▸ What is expected
Your answer must be an exact transcription of every record.

▸ Extracted data
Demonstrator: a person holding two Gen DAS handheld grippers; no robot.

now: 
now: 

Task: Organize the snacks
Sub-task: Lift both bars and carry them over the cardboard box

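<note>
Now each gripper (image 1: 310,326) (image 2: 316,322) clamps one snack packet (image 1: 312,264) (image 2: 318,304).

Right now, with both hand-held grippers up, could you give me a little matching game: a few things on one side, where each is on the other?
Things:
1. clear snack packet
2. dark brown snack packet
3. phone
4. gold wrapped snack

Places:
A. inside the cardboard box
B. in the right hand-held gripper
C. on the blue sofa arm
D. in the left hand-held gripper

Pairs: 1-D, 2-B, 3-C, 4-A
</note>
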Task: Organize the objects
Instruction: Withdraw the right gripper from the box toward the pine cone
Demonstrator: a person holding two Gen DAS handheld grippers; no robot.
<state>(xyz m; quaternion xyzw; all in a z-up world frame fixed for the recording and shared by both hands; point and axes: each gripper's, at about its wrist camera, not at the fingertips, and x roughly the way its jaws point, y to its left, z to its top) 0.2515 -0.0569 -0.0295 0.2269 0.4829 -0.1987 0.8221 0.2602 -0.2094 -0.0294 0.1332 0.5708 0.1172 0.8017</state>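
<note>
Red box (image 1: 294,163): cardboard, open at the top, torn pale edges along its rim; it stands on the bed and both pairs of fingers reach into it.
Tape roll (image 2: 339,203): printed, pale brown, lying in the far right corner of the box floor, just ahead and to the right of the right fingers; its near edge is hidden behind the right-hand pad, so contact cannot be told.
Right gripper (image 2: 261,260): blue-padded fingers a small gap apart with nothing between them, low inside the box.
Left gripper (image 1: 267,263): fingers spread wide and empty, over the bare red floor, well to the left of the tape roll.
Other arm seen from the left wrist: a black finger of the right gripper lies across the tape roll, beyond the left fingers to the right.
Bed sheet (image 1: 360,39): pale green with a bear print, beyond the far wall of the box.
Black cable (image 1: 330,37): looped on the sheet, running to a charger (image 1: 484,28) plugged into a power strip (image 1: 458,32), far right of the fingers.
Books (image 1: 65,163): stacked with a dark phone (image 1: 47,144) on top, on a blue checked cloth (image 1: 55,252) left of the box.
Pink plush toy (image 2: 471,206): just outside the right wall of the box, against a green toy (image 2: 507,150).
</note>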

▸ Response area
Demonstrator: a person holding two Gen DAS handheld grippers; no robot.

now: 
now: 

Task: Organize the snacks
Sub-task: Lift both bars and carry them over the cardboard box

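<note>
Now each gripper (image 1: 310,326) (image 2: 316,322) clamps one snack packet (image 1: 312,264) (image 2: 318,304).

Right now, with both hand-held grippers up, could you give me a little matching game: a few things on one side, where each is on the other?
Things:
1. clear snack packet
2. dark brown snack packet
3. phone
4. gold wrapped snack

Places:
A. inside the cardboard box
B. in the right hand-held gripper
C. on the blue sofa arm
D. in the left hand-held gripper

Pairs: 1-D, 2-B, 3-C, 4-A
</note>
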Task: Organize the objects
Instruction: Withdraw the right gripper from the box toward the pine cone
Demonstrator: a person holding two Gen DAS handheld grippers; no robot.
<state>(xyz m; quaternion xyzw; all in a z-up world frame fixed for the recording and shared by both hands; point and axes: each gripper's, at about its wrist camera, not at the fingertips, and x roughly the way its jaws point, y to its left, z to its top) 0.2515 -0.0569 -0.0295 0.2269 0.4829 -0.1987 0.8221 0.2602 -0.2094 -0.0294 0.1332 0.5708 0.1172 0.8017</state>
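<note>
Red box (image 1: 294,163): cardboard, open at the top, torn pale edges along its rim; it stands on the bed and both pairs of fingers reach into it.
Tape roll (image 2: 339,203): printed, pale brown, lying in the far right corner of the box floor, just ahead and to the right of the right fingers; its near edge is hidden behind the right-hand pad, so contact cannot be told.
Right gripper (image 2: 261,260): blue-padded fingers a small gap apart with nothing between them, low inside the box.
Left gripper (image 1: 267,263): fingers spread wide and empty, over the bare red floor, well to the left of the tape roll.
Other arm seen from the left wrist: a black finger of the right gripper lies across the tape roll, beyond the left fingers to the right.
Bed sheet (image 1: 360,39): pale green with a bear print, beyond the far wall of the box.
Black cable (image 1: 330,37): looped on the sheet, running to a charger (image 1: 484,28) plugged into a power strip (image 1: 458,32), far right of the fingers.
Books (image 1: 65,163): stacked with a dark phone (image 1: 47,144) on top, on a blue checked cloth (image 1: 55,252) left of the box.
Pink plush toy (image 2: 471,206): just outside the right wall of the box, against a green toy (image 2: 507,150).
</note>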

The complete output has now been given.